El tablero del sector automotriz norteamericano acaba de recibir una sacudida digna de una pista de pruebas todoterreno. Stellantis, una de las firmas automotrices más grandes del mundo —fruto de la fusión de Fiat Chrysler y PSA— anunció la suspensión temporal de sus operaciones en plantas clave de México y Canadá. El motivo: el regreso de los aranceles del 25% a vehículos importados, impulsados por la administración de Donald Trump.
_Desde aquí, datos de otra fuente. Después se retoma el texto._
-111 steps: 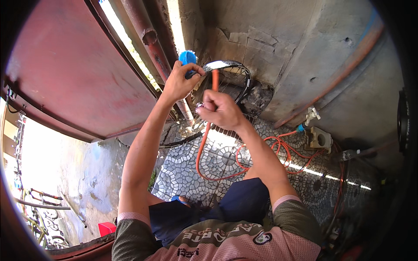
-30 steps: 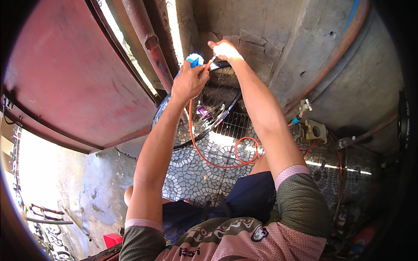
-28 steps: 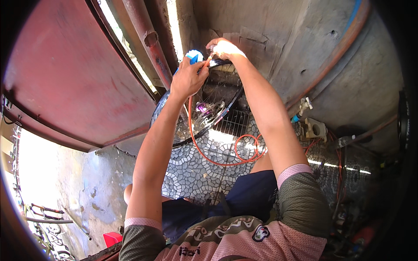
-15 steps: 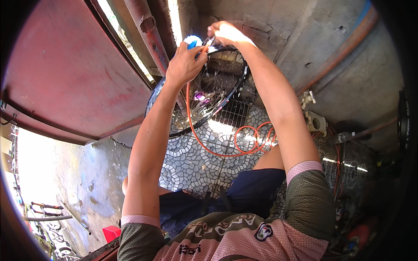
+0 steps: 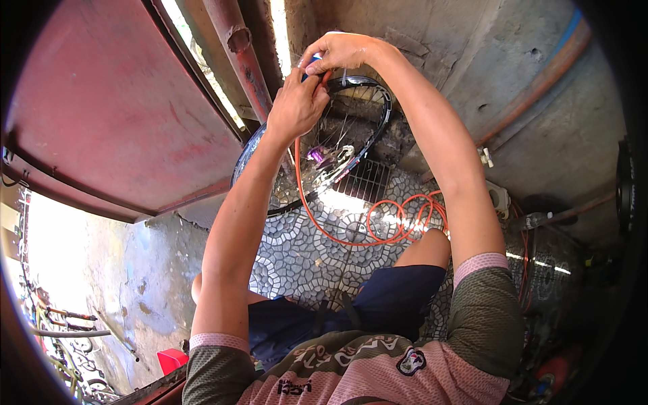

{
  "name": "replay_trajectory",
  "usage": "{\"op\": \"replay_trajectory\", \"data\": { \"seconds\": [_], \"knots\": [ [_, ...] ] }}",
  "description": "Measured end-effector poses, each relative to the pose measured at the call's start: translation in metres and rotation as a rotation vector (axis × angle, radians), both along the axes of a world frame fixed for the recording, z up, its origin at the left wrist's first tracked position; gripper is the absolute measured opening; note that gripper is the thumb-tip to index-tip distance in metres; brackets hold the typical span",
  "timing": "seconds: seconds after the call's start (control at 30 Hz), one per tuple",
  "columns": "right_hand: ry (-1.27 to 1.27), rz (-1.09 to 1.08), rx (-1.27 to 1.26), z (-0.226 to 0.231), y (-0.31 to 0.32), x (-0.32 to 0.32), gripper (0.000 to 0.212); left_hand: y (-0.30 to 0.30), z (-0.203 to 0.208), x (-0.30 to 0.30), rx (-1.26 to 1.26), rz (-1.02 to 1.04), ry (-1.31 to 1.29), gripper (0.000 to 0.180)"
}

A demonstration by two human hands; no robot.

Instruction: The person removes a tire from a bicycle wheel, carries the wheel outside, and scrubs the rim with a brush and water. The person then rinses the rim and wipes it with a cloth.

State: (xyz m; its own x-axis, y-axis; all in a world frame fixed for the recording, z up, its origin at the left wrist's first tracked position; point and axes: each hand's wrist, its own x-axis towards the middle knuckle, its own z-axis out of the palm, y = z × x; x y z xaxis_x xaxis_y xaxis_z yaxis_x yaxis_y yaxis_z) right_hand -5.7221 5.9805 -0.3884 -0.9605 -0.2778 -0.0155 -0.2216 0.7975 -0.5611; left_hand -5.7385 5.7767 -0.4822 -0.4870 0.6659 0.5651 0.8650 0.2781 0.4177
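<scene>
A bicycle wheel [image 5: 387, 125] with a black rim, thin spokes and a purple hub [image 5: 315, 154] stands upright at a tilt in front of me. Above its top edge, my left hand [image 5: 297, 108] is closed around the end of an orange hose [image 5: 298, 177], whose tip my fingers mostly hide. My right hand [image 5: 344, 50] reaches over the rim, fingers bent and pinched together right by my left fingertips. Something blue [image 5: 316, 59] shows in part beneath the right fingers; its kind is hidden. What the right fingers pinch cannot be made out.
Loops of the hose [image 5: 405, 219] lie on the pebble-patterned floor [image 5: 290, 253]. A metal drain grate [image 5: 364, 179] sits beyond. A rusty pipe [image 5: 237, 40] and red metal panel [image 5: 121, 108] stand left. Right is a concrete wall with a tap [image 5: 487, 157].
My right hand has moved left, close to my left fingers and over the blue thing. The wheel and surroundings appear shifted slightly right in view.
</scene>
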Motion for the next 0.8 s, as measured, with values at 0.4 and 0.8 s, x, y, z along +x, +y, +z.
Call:
{"op": "replay_trajectory", "data": {
  "seconds": [0.4,0.8],
  "knots": [
    [0.225,-0.722,-0.523,-0.081,0.083,0.065,0.047,0.005,0.005,0.014,-0.063,0.017,-0.009,0.024],
    [0.221,-0.914,-0.199,-0.073,0.037,0.08,0.056,0.022,0.015,0.035,-0.267,0.002,0.005,0.04]
  ]
}}
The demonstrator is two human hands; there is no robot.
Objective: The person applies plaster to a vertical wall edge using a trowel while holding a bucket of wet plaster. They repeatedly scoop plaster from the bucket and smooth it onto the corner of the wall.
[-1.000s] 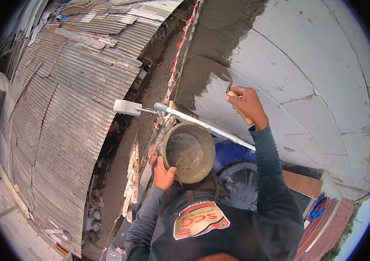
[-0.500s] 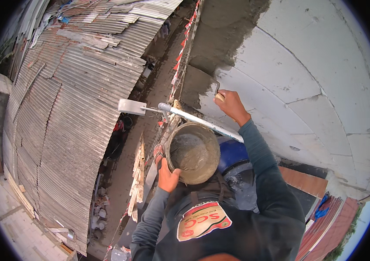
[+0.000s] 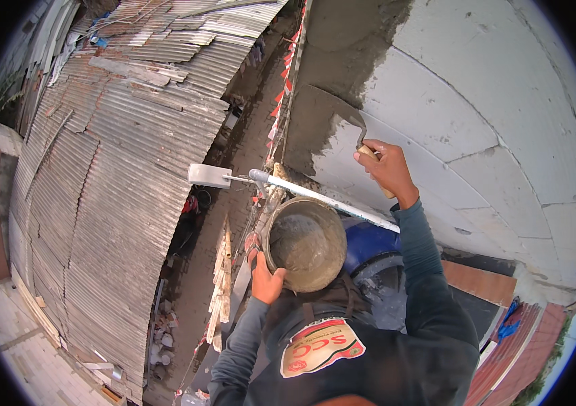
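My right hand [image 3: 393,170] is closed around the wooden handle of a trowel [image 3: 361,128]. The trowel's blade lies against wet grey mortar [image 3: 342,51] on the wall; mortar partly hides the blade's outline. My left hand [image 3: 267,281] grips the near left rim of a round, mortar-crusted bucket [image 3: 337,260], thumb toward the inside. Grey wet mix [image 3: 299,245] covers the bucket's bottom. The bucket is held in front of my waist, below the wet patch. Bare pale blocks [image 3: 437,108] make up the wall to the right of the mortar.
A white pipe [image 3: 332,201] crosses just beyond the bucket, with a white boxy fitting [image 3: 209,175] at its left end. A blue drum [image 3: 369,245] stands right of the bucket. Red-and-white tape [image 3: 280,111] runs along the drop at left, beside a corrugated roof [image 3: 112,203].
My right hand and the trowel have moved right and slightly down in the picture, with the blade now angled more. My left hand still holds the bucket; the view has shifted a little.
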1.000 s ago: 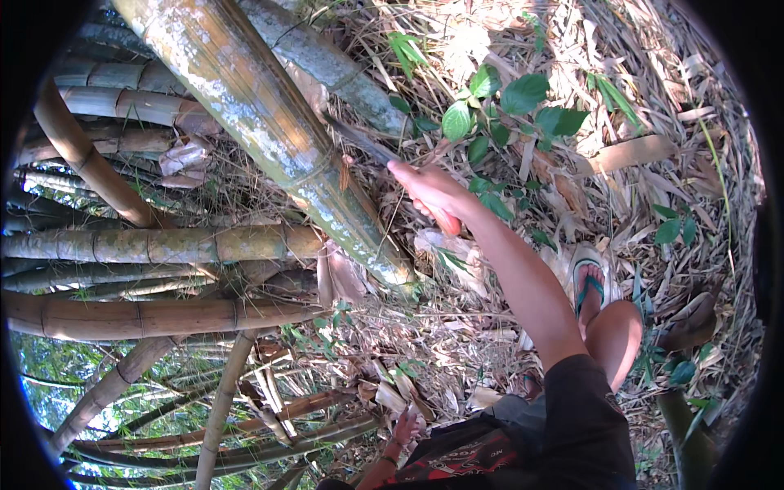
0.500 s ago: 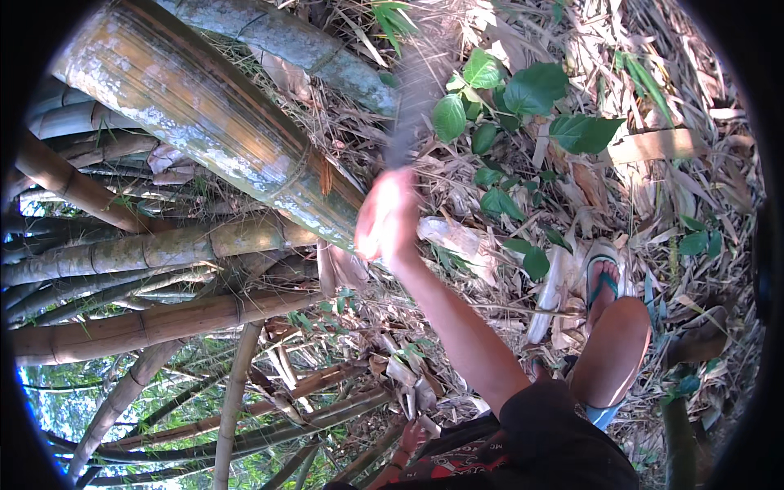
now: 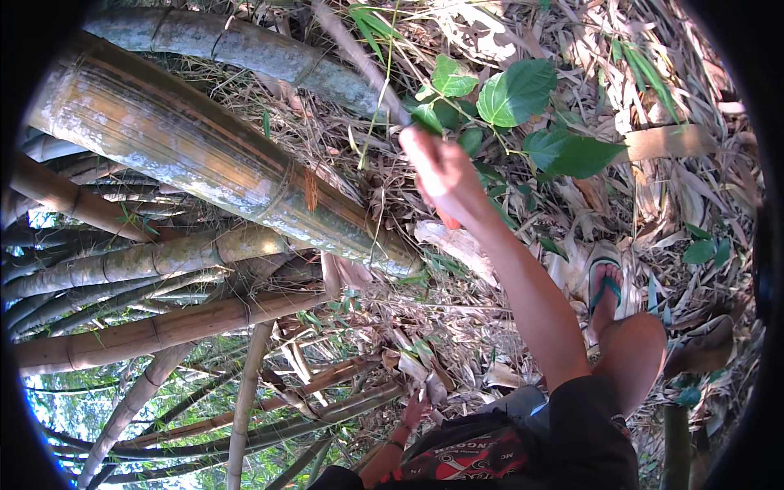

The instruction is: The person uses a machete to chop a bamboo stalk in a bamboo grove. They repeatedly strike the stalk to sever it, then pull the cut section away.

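Observation:
My right hand [image 3: 445, 180] is closed round the handle of a machete, raised over the leaf litter just right of the thick bamboo culm's lower end. The machete's long blade [image 3: 359, 61], blurred by motion, points up and left; an orange-red bit of the handle shows below my fist. The thick yellow-green bamboo culm [image 3: 188, 147], blotched with pale lichen, slants down from upper left. A small orange-brown splintered patch [image 3: 311, 189] marks its side. Low in the picture, my left hand [image 3: 415, 406], with a band on its wrist, has its fingers stretched out beside dry bamboo sheaths.
Another greyish culm [image 3: 245, 41] lies behind the thick one. Several more bamboo poles [image 3: 163, 331] crowd the left side. A green leafy plant [image 3: 518, 94] stands beside my right hand. My sandalled foot [image 3: 604, 282] rests on dry leaf litter at right.
My right hand and the machete have swung right, away from the thick culm, uncovering its lower end. The blade has tilted to the left. My left hand has risen slightly in the picture.

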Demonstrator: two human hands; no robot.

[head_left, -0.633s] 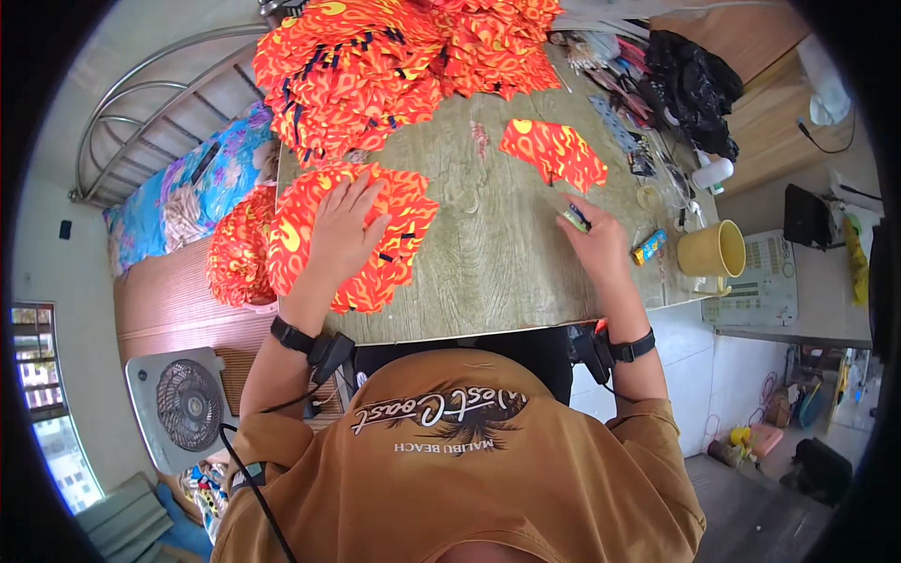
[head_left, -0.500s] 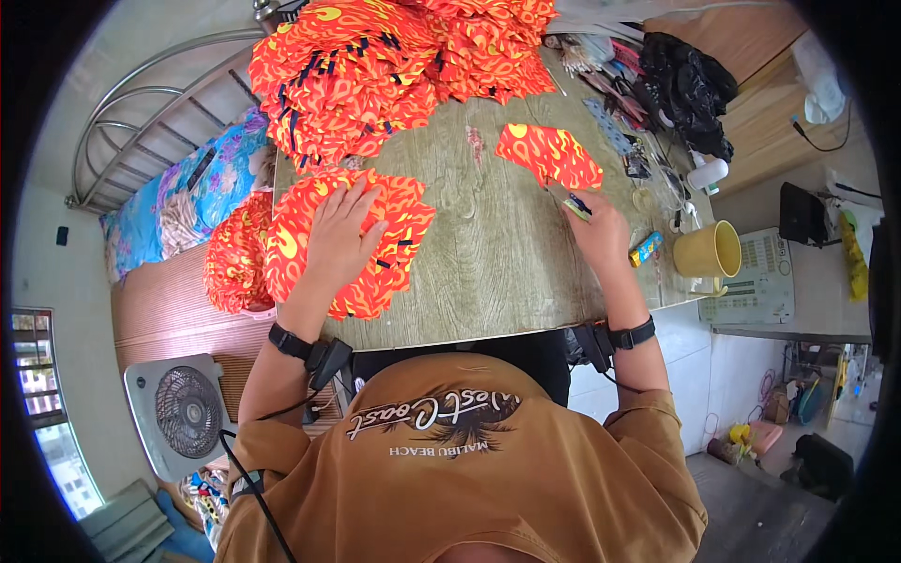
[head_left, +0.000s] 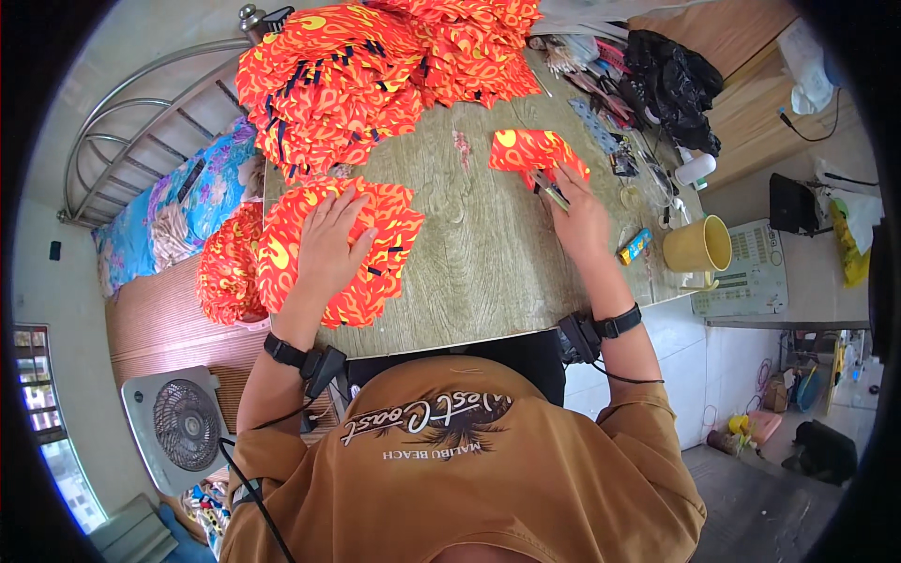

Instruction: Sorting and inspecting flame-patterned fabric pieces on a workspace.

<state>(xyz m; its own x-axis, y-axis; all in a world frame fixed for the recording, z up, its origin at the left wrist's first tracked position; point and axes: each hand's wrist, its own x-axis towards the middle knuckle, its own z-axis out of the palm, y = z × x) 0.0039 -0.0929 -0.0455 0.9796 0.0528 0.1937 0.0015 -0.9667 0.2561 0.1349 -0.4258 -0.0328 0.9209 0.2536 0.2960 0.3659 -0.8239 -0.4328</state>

Desde el 7 de abril, la producción en la planta de Toluca, México, está detenida, y lo mismo ocurre en Windsor, Canadá. El efecto dominó no tardó en sentirse al norte del río Bravo: al menos 900 empleados serán despedidos temporalmente en plantas de estampado y tren motriz en Estados Unidos, al estar directamente vinculadas a las fábricas ahora en pausa. La cadena productiva transnacional, integrada hasta la médula, revela así su vulnerabilidad ante medidas unilaterales.
Más que una jugada política, los aranceles tienen un efecto económico tangible y múltiple: afectan la competitividad, alteran el precio final de los vehículos y complican la logística de producción. Mientras la Casa Blanca argumenta que los nuevos impuestos buscan fomentar la manufactura doméstica, el ecosistema automotor —donde las fronteras son líneas más simbólicas que reales— sufre las consecuencias.
En la planta de Toluca se ensamblan modelos icónicos como el Jeep Compass y el Wagoneer S, destinados al mercado estadounidense. Su paralización por al menos un mes amenaza no solo el flujo de exportaciones, sino el sustento de miles de empleados directos e indirectos. Algo similar sucede en Windsor, una ciudad canadiense de 250 mil habitantes cuya historia y economía están estrechamente ligadas al rugido de los motores Chrysler. Allí, cerca de 4,500 trabajadores enfrentan dos semanas sin producción.
La reacción de Stellantis ha sido cuidadosa pero firme. Antonio Filosa, director de operaciones en Norteamérica, comunicó que la empresa seguirá evaluando los efectos de los aranceles “a medio y largo plazo”, mientras se mantiene en diálogo con gobiernos y sindicatos. “Estas acciones son necesarias dadas las dinámicas actuales del mercado”, afirmó, en un tono que combina resignación con estrategia.
Sin embargo, el sindicato United Auto Workers no comparte esa lectura. Su presidente, Shawn Fain, lanzó una crítica frontal: “Stellantis sigue jugando con la vida de los trabajadores. Estos despidos son totalmente innecesarios”. La tensión laboral se suma así a un cóctel complejo donde se mezclan la incertidumbre económica, los intereses políticos y las dinámicas de mercado globalizado.
No es la primera vez que las tensiones comerciales sacuden la industria, pero sí es una de las más claras señales de que el modelo basado en la integración trilateral (EE. UU.-México-Canadá) no está blindado ante cambios abruptos. La empresa ya enfrentaba dificultades desde 2023, con caídas en ventas y ajustes en su liderazgo. La renuncia del CEO Carlos Tavares en diciembre y los cambios operativos en América del Norte y Europa son indicios de que el temblor no empezó con Trump, pero sin duda se ha intensificado con sus políticas.
Mientras tanto, en México, entidades como Coahuila, donde se producen las camionetas RAM 2500 —uno de los modelos más exportados— observan con preocupación. Stellantis no es solo un fabricante; es un engranaje clave en la economía local. Su pausa repercute en proveedores, subcontratistas y redes de distribución. Y aunque se trata de una suspensión temporal, el mensaje es claro: las decisiones de un país tienen ecos que retumban en fábricas a miles de kilómetros.
La historia aún no está escrita del todo. Stellantis, al igual que Ford y General Motors, espera que las tarifas sean reconsideradas. Pero mientras tanto, el freno de mano está puesto, y el motor —aunque encendido— se encuentra en neutral.